When American President Harry S. Truman took office, there were many signs that the White House needed some construction updates. The literal breaking point came in June 1948, when the leg of First Daughter Margaret Truman’s piano fell through her second-floor sitting room’s rotting floorboards into the family dining room below. What followed was a 22-month, $5.4-million project to completely gut the presidential residence.
The White House was built by Irish-born architect James Hoban between 1792 and 1800 and every U.S. president has lived and worked there since John Adams. But the building was burned down during the War of 1812, and was rebuilt and expanded over the next decades in a rather haphazard manner (from the addition of the third floor to adapting to new technologies).
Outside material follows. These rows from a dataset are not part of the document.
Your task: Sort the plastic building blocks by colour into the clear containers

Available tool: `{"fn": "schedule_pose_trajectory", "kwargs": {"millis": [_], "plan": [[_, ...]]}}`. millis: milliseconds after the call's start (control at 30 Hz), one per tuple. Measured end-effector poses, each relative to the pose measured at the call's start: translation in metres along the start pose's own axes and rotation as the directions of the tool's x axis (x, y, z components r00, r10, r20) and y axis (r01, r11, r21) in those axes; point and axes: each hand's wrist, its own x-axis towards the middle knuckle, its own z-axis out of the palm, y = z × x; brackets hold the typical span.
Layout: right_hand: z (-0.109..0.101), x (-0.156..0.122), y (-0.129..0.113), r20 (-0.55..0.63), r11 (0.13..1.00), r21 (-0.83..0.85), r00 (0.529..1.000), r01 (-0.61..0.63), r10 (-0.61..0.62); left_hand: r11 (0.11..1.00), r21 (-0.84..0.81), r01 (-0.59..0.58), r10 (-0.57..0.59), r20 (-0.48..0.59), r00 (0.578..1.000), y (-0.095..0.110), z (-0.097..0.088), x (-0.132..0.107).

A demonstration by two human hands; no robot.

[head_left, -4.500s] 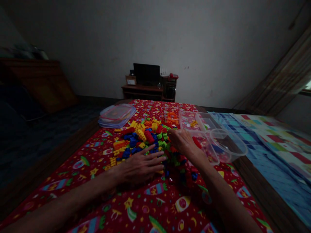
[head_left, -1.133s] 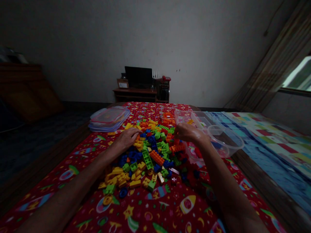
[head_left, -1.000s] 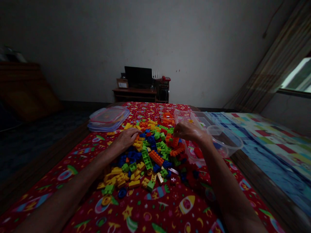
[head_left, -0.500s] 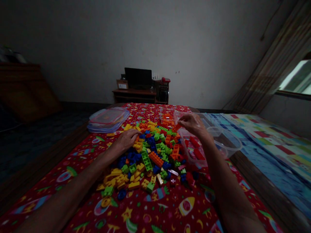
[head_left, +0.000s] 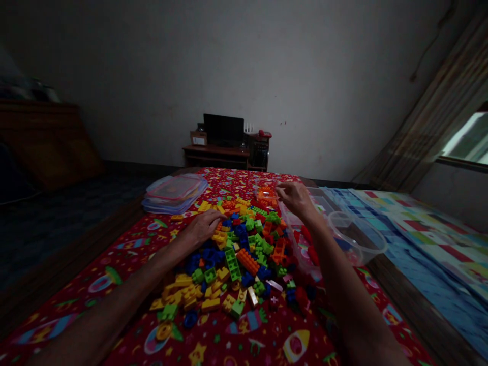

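No text, brand or number is readable. White label (head_left: 199,141) sits on front of the box (head_left: 193,137) on the desk (head_left: 213,151), beside the monitor (head_left: 223,129); any print is too small to make out.

Head-worn view, facing forward and down, near the toy bricks (head_left: 248,262)

Two bare forearms (head_left: 129,285), narrowing to slim wrists (head_left: 313,217), each with a bare-fingered grip (head_left: 204,227)
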Motion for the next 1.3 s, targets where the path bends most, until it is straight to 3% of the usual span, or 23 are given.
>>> {"fn": "schedule_pose_trajectory", "kwargs": {"millis": [133,233,400,500,600,767,1000,1133,1233,1300], "plan": [[-0.009,-0.029,-0.014,0.051,0.990,0.105,0.994,0.089,-0.095,1.000,-0.001,-0.005,0.005,0.004,1.000,0.001,-0.001,0.000],[-0.011,-0.041,-0.018,0.140,0.994,0.094,0.988,0.053,-0.065,1.000,0.004,-0.023,0.024,-0.018,1.000,0.004,-0.005,0.000],[0.005,-0.046,-0.013,0.250,0.996,0.021,0.964,0.083,-0.086,0.987,-0.002,-0.158,0.156,-0.145,0.977,0.034,-0.015,-0.002],[0.021,-0.048,-0.011,0.296,0.985,-0.018,0.942,0.171,-0.158,0.961,-0.012,-0.275,0.274,-0.059,0.960,0.058,-0.014,-0.008],[0.038,-0.051,-0.010,0.347,0.964,-0.014,0.905,0.265,-0.244,0.945,0.045,-0.325,0.320,0.088,0.943,0.068,-0.007,-0.016],[0.051,-0.056,-0.006,0.295,0.957,0.002,0.914,0.291,-0.279,0.959,0.075,-0.274,0.254,0.205,0.945,0.050,-0.001,-0.019],[0.046,-0.052,-0.010,0.327,0.937,0.050,0.881,0.345,-0.342,0.987,-0.049,-0.151,0.156,0.121,0.980,0.047,-0.017,-0.008],[0.045,-0.053,-0.017,0.274,0.925,0.071,0.885,0.373,-0.377,0.995,-0.064,-0.070,0.073,0.040,0.997,0.045,-0.020,-0.005],[0.049,-0.055,-0.027,0.226,0.914,0.089,0.886,0.395,-0.405,1.000,-0.016,-0.015,0.016,0.061,0.998,0.041,-0.020,-0.004],[0.054,-0.056,-0.034,0.220,0.888,0.101,0.861,0.448,-0.459,1.000,0.021,-0.009,0.007,0.110,0.994,0.040,-0.019,-0.004]]}}
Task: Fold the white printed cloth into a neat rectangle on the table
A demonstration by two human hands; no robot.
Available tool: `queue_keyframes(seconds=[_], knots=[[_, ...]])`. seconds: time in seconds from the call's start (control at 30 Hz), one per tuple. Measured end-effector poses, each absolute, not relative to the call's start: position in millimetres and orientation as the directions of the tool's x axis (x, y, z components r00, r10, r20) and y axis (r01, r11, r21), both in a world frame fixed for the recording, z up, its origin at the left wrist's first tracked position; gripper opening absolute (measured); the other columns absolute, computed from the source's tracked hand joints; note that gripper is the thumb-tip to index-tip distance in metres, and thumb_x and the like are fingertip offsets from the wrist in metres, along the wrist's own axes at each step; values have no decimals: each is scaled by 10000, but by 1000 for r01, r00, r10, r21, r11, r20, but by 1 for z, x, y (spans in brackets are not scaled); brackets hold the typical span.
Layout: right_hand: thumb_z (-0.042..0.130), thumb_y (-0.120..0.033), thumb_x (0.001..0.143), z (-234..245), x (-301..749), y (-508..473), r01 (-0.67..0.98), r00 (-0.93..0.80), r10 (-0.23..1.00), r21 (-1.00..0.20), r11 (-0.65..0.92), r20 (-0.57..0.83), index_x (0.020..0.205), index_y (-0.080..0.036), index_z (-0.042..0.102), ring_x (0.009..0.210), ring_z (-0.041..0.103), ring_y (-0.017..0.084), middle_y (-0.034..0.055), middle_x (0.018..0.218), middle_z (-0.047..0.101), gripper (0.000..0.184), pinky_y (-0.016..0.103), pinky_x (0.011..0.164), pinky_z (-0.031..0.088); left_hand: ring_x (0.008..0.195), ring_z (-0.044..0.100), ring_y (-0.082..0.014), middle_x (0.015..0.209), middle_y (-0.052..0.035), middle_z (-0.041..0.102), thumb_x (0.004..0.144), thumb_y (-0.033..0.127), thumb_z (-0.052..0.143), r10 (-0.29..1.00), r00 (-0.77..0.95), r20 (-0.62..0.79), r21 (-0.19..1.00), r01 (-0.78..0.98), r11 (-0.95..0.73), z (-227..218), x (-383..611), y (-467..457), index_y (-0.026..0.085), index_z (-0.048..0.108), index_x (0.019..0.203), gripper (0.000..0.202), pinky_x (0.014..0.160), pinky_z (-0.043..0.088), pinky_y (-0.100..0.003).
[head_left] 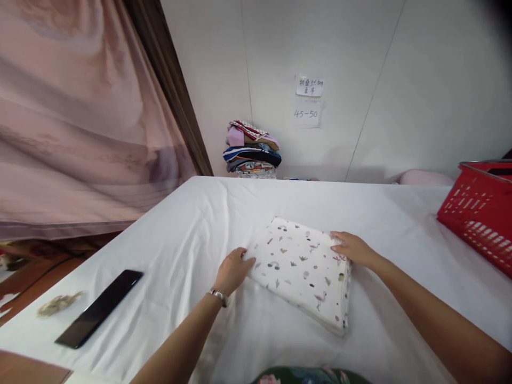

A Public Buildings Administration commissioner described this retrofitting as done “by force of habit.” When President Truman moved in after winning the 1944 election, he was put off by the creaking floors, drafty rooms and weird sounds he heard through the building. Official White House photographer Abbie Rowe (who also captured the reconstruction) even recalled that the president said he heard ghosts in the Second Floor residence. Truman also imagined a not so humorous scenario in which his bathtub fell through the floor during a Daughters of the American Revolution tea, with the American president “wearing nothing more than his reading glasses.”
He wasn’t the only one — others noticed chandeliers that would be swaying without a clear cause and floors that would move when walked upon. The building had been particularly neglected during the strain of the Depression years and the distraction of the Second World War. (Previous President Franklin D. Roosevelt had dismissed an Army Corps of Engineers report on the damage.) Of course, an easier solution might have been to just build a new presidential residence on a larger tract of land, but as a lover of history, Truman scoffed at this proposal. He also worried that American citizens would not take the destruction of the White House too keenly.
Investigators determined that the second floor was a fire hazard that could collapse at any minute and that the foundations were literally sinking, with unused gas and water pipes adding weight to the structure. The only structurally-sound element of the residence was the recently installed Truman Balcony, which was criticized by architects who thought the family leisure space would violate the integrity of the neoclassical design. At first, they tried quick solutions, but it became evident that it would require a much larger overall, what was described as “heroic remedies.” 1948 was also an election year, and it wouldn’t be a good image for the incumbent to be living in a state of disrepair.
After Truman won re-election, he had the political willpower to push forward an expensive renovation. In 1949, Congress authorized a $5.4 million project to replace the building interior in its entirety; the historical facade would be preserved with the inside of the building totally gutted. It proved to be a serious challenge for architects and engineers to preserve the iconic exterior while also addressing the serious structural issues.
During the three years of construction work, President Truman and his family moved across the street to the Blair House (the president’s official guest residence since the United States government purchased it in 1942). The end result included a new steel superstructure and a poured-concrete basement that included a bomb shelter in the case of a nuclear attack; it’s where George W. Bush was taken after the September 11 terrorist attacks. During construction, this highly secretive addition was referred to simply as Project 9.
Given that historical preservation was not as stringent as nowadays, many of the old woodwork, trimmings and other ornamentation were not reinstalled; instead, a highly publicized souvenir program was put into place, with over 20,000 requests made for White House goods, resulting in a reported profit of more than $10,000.
The Truman family moved back in on March 27, 1952 while some final construction was still being completed. To show off the new digs, President Truman conducted the first ever televised tour of the White House on April 22. He also opened the White House to public tours for the first time. While he openly praised the update, Truman privately was frustrated by the work of the general contractor. He wrote in his private diary: “With all the trouble and worry it is worth it – but not 51⁄2 million dollars! If I could have had charge of the construction it would have been done for half the money and in half the time.”
In the years since, many administrations have added their own touches to the White House: The stylish Jacqueline Kennedy decorated the residence with historical artifacts and artworks. This was a correction to the fact that some of these items were lost or stolen during Truman’s renovation, leaving the White House relatively bare. (Notably, she also gave a televised White House tour in 1962.) Later, Jimmy Carter installed the first computer and solar panels (Ronald Reagan removed the panels, but George W. Bush reinstalled them). Most recently, Donald Trump — a man with, let’s say, questionable design taste — supposedly referred to the White house as “a dump” and dedicated $3.4 million to renovations. So far, the changes under President Joe Biden have been smaller, but no less meaningful: a bust of civil rights and farm labor leader Cesar Chavez sits behind the Resolute Desk in the Oval Office and a portrait of founding father Benjamin Franklin has replaced that of slavery-supporting President Andrew Jackson.